** Task to carry out **
Nothing but a number belongs in the answer: the count of lines below that contain the word "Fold".

Input data START

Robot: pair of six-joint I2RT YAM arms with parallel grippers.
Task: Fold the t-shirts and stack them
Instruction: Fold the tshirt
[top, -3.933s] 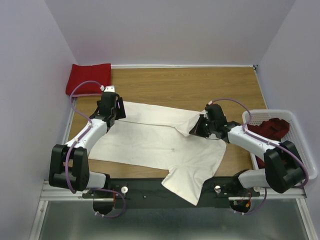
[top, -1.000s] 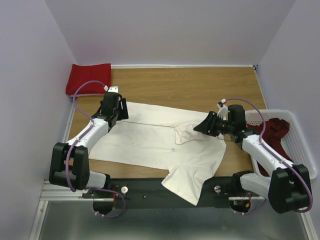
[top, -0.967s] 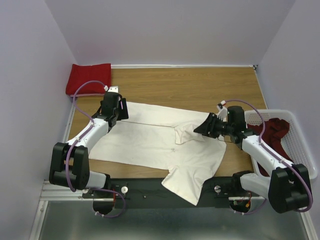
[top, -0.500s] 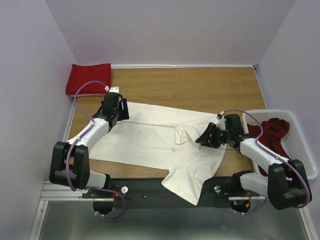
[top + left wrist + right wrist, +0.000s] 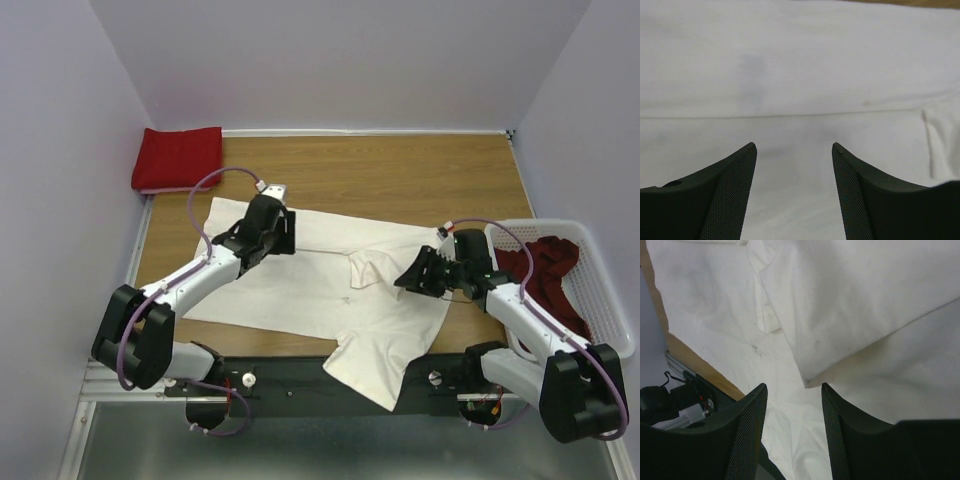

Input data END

** Solution to the problem **
2